自動車教習所で技能評価

 病気や事故で後遺症を患った人の運転再開を支援するため、海南市且来の自動車教習所、ドライビング・スクールかいなんで8月30日、指導員と作業療法士が同乗して運転能力を見る試みが行われた。5月に脳卒中を発症し、軽い言語障害が残る和歌山市の48歳男性が、コースでの運転と適性検査を受けた。

 脳卒中経験者は原則、交通センターに相談後、主治医の診断書を提出し、同センターで受ける適性検査に通れば運転を再開できる。今回、男性が通う琴の浦リハビリテーションセンターが診断をより確実にし、本人の不安を取り除こうと、教習所へ初めて協力を依頼した。

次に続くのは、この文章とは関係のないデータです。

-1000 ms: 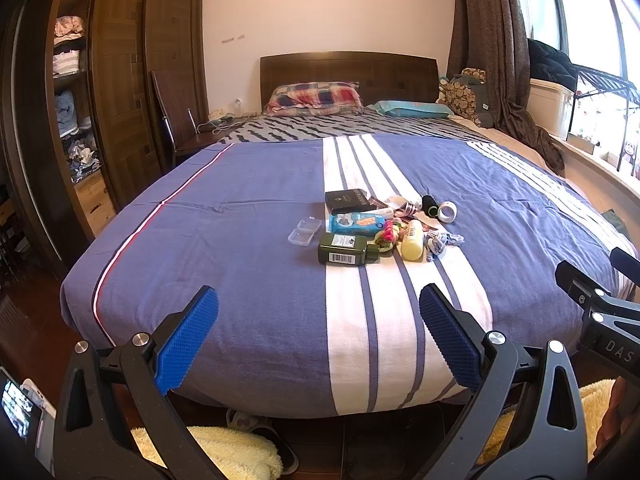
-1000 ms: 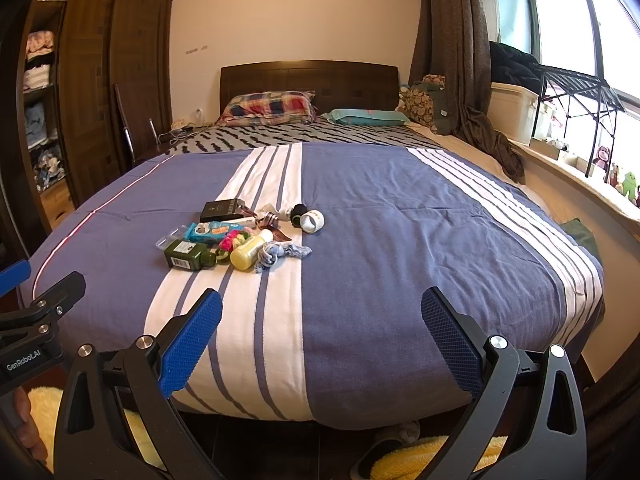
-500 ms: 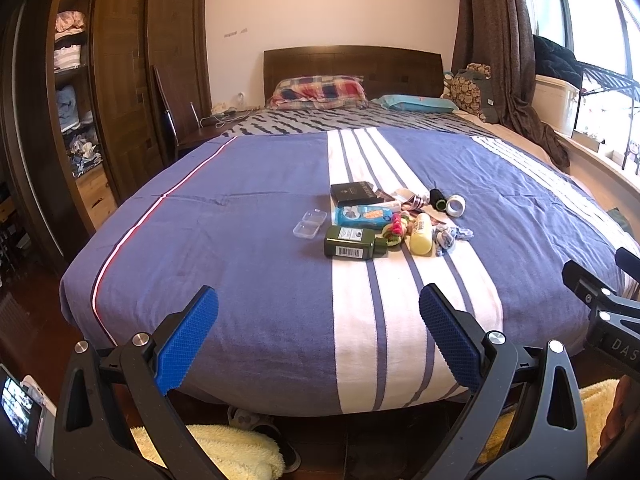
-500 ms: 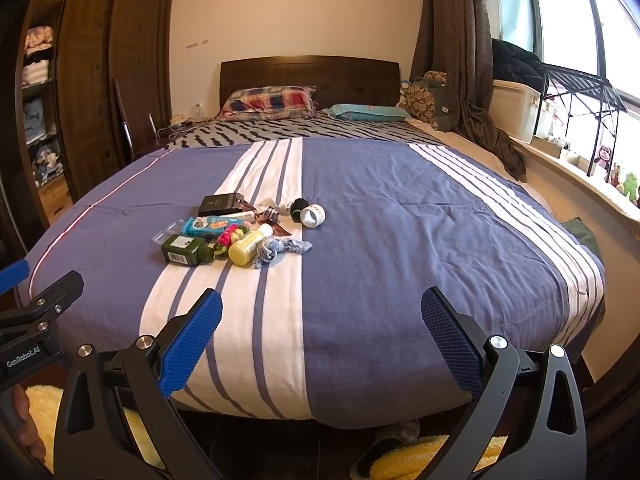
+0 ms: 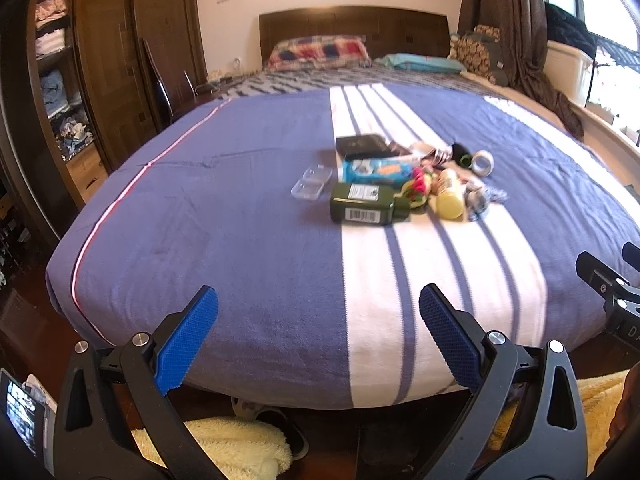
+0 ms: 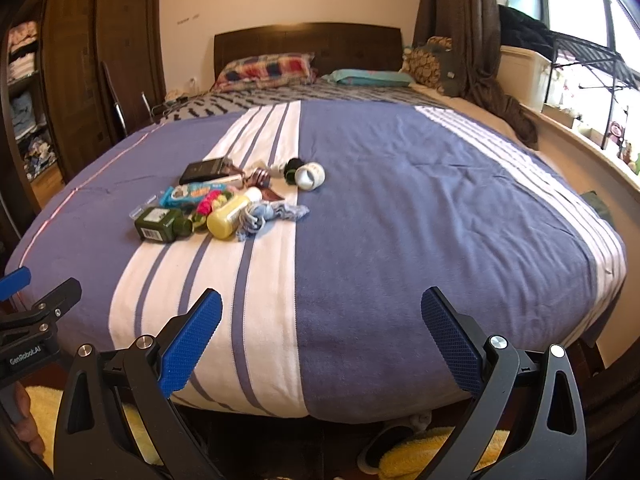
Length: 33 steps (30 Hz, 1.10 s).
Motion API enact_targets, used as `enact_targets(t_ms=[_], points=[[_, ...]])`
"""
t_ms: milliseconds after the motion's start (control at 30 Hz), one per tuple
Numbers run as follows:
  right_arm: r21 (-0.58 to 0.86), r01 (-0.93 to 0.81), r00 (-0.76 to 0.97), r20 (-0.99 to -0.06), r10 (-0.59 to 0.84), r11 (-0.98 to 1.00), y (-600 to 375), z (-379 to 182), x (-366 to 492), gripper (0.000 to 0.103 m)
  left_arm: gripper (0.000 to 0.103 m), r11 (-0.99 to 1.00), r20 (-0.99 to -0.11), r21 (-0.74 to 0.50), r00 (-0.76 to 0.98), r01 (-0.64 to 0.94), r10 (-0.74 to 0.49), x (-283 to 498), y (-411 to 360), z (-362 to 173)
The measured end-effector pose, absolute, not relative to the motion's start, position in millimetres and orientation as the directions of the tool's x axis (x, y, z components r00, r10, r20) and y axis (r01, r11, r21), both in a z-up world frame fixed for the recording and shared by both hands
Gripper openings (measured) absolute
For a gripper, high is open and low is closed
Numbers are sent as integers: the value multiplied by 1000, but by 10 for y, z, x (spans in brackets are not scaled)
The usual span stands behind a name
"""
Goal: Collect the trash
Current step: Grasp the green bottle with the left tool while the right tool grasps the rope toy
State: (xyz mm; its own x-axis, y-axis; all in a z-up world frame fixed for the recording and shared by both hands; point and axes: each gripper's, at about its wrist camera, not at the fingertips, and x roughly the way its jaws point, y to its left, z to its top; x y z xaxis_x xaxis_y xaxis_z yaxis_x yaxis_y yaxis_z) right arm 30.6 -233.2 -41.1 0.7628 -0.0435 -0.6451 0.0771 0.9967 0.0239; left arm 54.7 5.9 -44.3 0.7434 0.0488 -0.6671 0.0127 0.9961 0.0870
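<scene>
Both hand-held grippers hang over the near foot of the bed, side by side and empty: the left gripper [image 5: 318, 336] has its blue-padded fingers spread wide apart with nothing between them, and the right gripper [image 6: 320, 338] is spread just as wide, also holding nothing. The big bed wears a blue fleece blanket with white stripes [image 5: 224, 216], and the trash sits in one small heap on the white band toward the middle, well apart from both grippers. Nearest in that heap lies a dark green rectangular bottle with a white barcode label [image 5: 364, 203], on its side, and just to its right a pale yellow plastic bottle [image 5: 449, 196] lies touching a knotted grey-blue scrap of rope or cloth [image 6: 272, 216]. Between the two bottles sits a pink-and-green tangle [image 5: 416, 188] I can't make out clearly. To the left of the green bottle is a clear plastic clamshell case [image 5: 312, 182]; behind it a light blue snack wrapper with orange print [image 5: 376, 170], and farther still a flat black box [image 5: 362, 146]. At the far right edge of the pile a white roll of tape [image 6: 310, 176] stands beside a small black spool [image 6: 292, 167]. Two pillows and a dark wooden headboard [image 6: 308, 42] close the far end.
</scene>
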Motion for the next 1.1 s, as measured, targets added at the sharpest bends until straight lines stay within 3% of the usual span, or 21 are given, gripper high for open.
enact_targets(t_ms=[333, 500, 567, 833, 1100], points=[[131, 10, 762, -643, 77, 991, -2283, -572, 841, 99, 95, 997, -695, 69, 719, 35, 23, 1035, 136, -589], [150, -22, 738, -664, 117, 988, -2193, -733, 1151, 61, 95, 996, -718, 42, 695, 83, -27, 1196, 126, -706], [180, -37, 727, -671, 150, 983, -2175, -763, 1241, 52, 95, 996, -728, -1, 683, 91, -63, 1256, 161, -748], [157, -48, 732, -667, 142, 986, -2049, -760, 1502, 38, 90, 987, -736, -58, 661, 153, -146, 1443, 112, -795], [141, -45, 714, -688, 130, 989, -2060, -836, 1707, 37, 88, 972, -746, -54, 638, 227, -190, 1729, -148, -857]])
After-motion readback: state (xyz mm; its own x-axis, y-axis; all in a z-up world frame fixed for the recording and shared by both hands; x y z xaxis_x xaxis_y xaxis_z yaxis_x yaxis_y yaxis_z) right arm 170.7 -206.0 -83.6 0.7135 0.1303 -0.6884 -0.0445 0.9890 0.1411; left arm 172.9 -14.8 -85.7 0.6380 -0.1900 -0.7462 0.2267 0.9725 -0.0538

 車庫入れやバック、S字走行などを試し、標識を確認しながら約30分走った後、コンピュータで反応の速さや正確さを測った。男性は「3ヵ月のブランクがあり、不安だった。実際に車のハンドルを握って操作でき、自信につながった」。同乗した作業療法士の鍵野将平さんは「他の練習車が走る中での緊張やストレスへの耐性も分かった。病院で机上の評価だけでは分からないことが見られた」と話していた。

 今回の診断結果を参考に主治医が書いた診断書が9月8日、交通センターへ提出された。同教習所の中西潤治さんは「元患者の場合、手足の機能を含め、正確な操作でいかに安全に走れるかが評価基準。教習所に助言を求める制度はないが、今後も依頼があれば協力したい」と語っていた。